5th and 7th Mayor of Maui (born 1951)

Alan M. Arakawa (born 1951) is an American politician who served as the fifth and seventh mayor of the County of Maui in Hawaii.

==Education==
Arakawa graduated from Maui High School and attended the University of Hawaiʻi at Mānoa as a business major.

==Career==
In 1984, Arakawa entered civil service as a wastewater plant worker for Maui County and eventually was promoted to supervisor in the wastewater division of the Maui County Department of Public Works. Arakawa also represented labor unions, serving as a United Public Workers chief steward and a Hawaii Government Employees Association union representative. He served on the Maui County Council in 1994, 1996, and 2000.

===Elections===
====2002 mayoral election====
Arakawa first ran for mayor in 2002. After placing second in the September 21, 2002 primary behind former Maui mayor Kimo Apana, Arakawa won the general election with 20,887 votes (50.3%).

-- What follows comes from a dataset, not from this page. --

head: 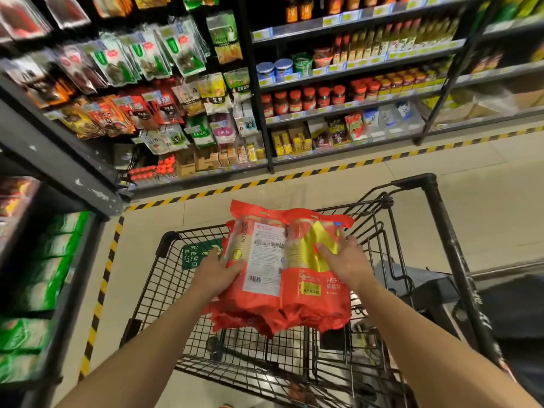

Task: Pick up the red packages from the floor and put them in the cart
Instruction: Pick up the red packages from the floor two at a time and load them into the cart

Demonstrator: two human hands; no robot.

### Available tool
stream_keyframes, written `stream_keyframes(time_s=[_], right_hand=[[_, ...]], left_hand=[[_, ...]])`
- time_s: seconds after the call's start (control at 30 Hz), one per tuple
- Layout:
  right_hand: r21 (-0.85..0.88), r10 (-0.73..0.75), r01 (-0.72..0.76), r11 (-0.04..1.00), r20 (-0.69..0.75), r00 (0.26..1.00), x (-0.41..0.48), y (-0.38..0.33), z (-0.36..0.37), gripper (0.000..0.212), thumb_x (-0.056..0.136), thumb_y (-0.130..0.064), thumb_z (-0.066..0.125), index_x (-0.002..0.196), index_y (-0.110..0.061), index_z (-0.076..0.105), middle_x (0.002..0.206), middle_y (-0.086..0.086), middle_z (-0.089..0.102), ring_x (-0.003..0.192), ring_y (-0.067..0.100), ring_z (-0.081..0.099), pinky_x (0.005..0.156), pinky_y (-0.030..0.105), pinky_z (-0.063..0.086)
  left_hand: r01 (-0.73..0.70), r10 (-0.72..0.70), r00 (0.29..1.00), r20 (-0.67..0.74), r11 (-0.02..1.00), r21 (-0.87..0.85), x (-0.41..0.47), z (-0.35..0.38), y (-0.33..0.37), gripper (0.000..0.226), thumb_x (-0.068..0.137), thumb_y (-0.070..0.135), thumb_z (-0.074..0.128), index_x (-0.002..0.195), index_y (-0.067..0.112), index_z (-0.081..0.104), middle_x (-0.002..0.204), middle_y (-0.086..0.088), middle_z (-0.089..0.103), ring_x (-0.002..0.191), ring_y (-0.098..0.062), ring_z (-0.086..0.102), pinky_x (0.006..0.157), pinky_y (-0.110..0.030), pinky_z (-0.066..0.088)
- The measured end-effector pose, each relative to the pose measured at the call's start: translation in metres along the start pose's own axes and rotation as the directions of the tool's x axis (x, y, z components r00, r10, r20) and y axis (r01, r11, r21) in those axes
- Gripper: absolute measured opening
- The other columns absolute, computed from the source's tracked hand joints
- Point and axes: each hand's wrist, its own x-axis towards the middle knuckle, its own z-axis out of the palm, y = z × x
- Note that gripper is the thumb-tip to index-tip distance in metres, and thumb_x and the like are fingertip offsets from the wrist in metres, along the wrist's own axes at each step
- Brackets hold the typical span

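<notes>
I hold a stack of red packages [294, 293] between both hands, above the black wire cart [164, 278]. The top two lie side by side: one shows a white label, the other a yellow ribbon print. More red packages hang under them. My left hand [216, 273] presses on the stack's left side. My right hand [346, 262] lies on the top right package, fingers spread over the yellow print. The stack hovers over the cart's basket, which shows a green sign at its far end.
Store shelves with bags, jars and boxes [309, 98] run along the far side of the aisle. A dark shelf unit with green packs [44, 260] stands close on the left. Yellow-black tape [100, 293] marks the tiled floor. The cart's handle bar [453, 260] rises on the right.
</notes>
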Motion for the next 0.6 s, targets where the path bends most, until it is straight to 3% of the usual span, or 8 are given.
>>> stream_keyframes(time_s=[0.07,0.2,0.33,0.47,0.6], right_hand=[[-0.125,-0.052,0.046,0.991,-0.039,0.998,-0.002,-0.008,-0.007,0.091,0.099,-0.065,0.061,0.16,-0.002,0.034,0.156,0.023,0.046,0.147,0.04,0.042,0.121,0.051,0.038],[-0.361,-0.118,0.088,0.928,-0.062,0.991,-0.011,-0.039,-0.019,0.091,0.101,-0.07,0.05,0.16,-0.003,0.031,0.16,0.026,0.042,0.15,0.044,0.038,0.12,0.053,0.036],[-0.573,-0.313,0.257,0.778,0.001,0.95,-0.036,-0.091,-0.015,0.081,0.105,-0.068,0.04,0.155,-0.005,0.039,0.153,0.024,0.048,0.142,0.045,0.044,0.113,0.055,0.041],[-0.666,-0.48,0.451,0.594,0.157,0.863,-0.072,-0.157,0.01,0.072,0.107,-0.065,0.039,0.151,-0.008,0.043,0.148,0.018,0.053,0.137,0.04,0.049,0.108,0.052,0.045],[-0.652,-0.627,0.638,0.409,0.307,0.716,-0.133,-0.219,0.054,0.077,0.104,-0.069,0.043,0.153,-0.009,0.043,0.151,0.017,0.054,0.139,0.041,0.049,0.109,0.052,0.048]], left_hand=[[-0.006,0.009,0.999,-0.05,0.998,0.06,-0.018,-0.018,0.005,0.118,0.083,0.083,0.071,0.17,0.012,0.033,0.171,-0.015,0.045,0.155,-0.038,0.046,0.124,-0.056,0.044],[-0.023,0.064,0.985,-0.159,0.969,0.245,-0.045,-0.057,-0.004,0.083,0.104,0.056,0.066,0.165,0.006,0.04,0.165,-0.018,0.051,0.151,-0.038,0.049,0.118,-0.046,0.044],[0.052,0.034,0.965,-0.259,0.947,0.317,-0.076,-0.098,-0.031,0.09,0.103,0.069,0.057,0.168,0.011,0.035,0.167,-0.016,0.048,0.152,-0.039,0.046,0.121,-0.05,0.044],[0.115,-0.001,0.933,-0.36,0.948,0.296,-0.119,-0.137,-0.062,0.093,0.104,0.07,0.052,0.173,0.014,0.027,0.176,-0.014,0.036,0.159,-0.038,0.037,0.127,-0.049,0.038],[0.242,-0.106,0.87,-0.481,0.942,0.231,-0.177,-0.174,-0.115,0.092,0.103,0.072,0.051,0.171,0.014,0.03,0.173,-0.012,0.04,0.156,-0.037,0.042,0.124,-0.05,0.042]])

====2006 mayoral election====
In 2006, Arakawa ran for reelection. In the primaries he faced Apana again and city councilmember Charmaine Tavares, daughter of the late mayor Hannibal Tavares. In the primary, he trailed Tavares by about 100 votes. In the general election, he was defeated by Tavares.

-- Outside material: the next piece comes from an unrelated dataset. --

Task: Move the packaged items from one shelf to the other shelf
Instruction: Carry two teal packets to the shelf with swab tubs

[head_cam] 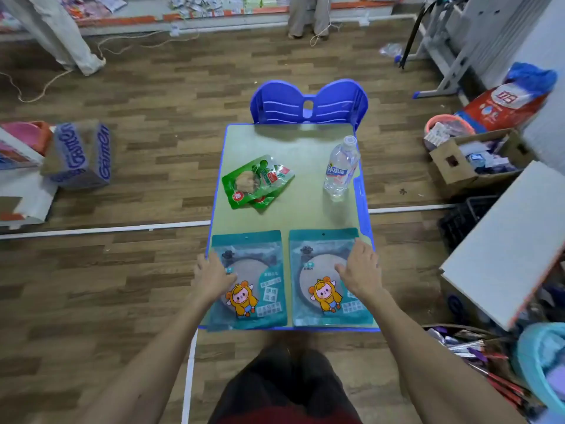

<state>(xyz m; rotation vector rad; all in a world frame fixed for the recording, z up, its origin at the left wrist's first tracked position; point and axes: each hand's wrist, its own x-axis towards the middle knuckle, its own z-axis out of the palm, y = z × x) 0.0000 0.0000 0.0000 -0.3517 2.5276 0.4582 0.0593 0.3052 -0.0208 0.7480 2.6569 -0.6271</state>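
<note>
Fingers (345, 267) spread, both palms flat on teal pouches (324, 270).

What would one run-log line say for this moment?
left hand: on left teal pouch | right hand: on right teal pouch | neither lifted

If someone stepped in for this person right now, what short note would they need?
Left hand: open, resting on the left edge of the left teal pouch, no grip closed.
Right hand: open, resting on the right edge of the right teal pouch.
Both pouches lie flat, side by side, at the near end of the small table. The green snack packets lie further back; a water bottle stands to their right.
Done: nothing lifted yet. Left: all the packets.
</note>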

====2010 mayoral election====
On June 18, 2010, Arakawa filed to run for the Mayor of Maui County. He placed second in the mayoral primary election on September 18, 2010. Incumbent mayor Charmaine Tavares narrowly won the primary election with 7,307 votes, or 25.4% of the total. She defeated Arakawa by just 268 votes. Arakawa earned 7,039 votes, or 24.4% of the vote. Arakawa won 23 of Maui's 39 election precincts, mostly in South and West Maui, while Tavares won 11 precincts in Central Maui.

Both Tavares and Arakawa qualified for the 2010 mayoral general election on November 2, 2010. The race was a rematch of the 2006 mayoral election, in which incumbent mayor Arakawa was defeated by Tavares. In the final vote tally, Arakawa defeated Tavares with nearly 59% of the vote to her 41%.

====2014 mayoral election====
In the general election on November 4, 2014, Arakawa won reelection with 25,435 votes (55.3%) over Tam Paltin.

====2018 election====
In May 2017, Arakawa announced he would run for lieutenant governor of Hawaii. But in November 2017, he changed course and said he would instead run for his former seat on the Maui County Council representing Kahului.

In the August 11 primary, Arakawa received 11,790 votes, second to community organizer Natalie "Tasha" Kama's 12,712 votes. Arakawa lost to Kama in the November 6 general election by nearly 11,000 votes.

==Personal life==
Arakawa is married to Ann Arakawa, assistant professor of mathematics at the University of Hawaiʻi Maui College. They have two daughters, Jan and Jodi.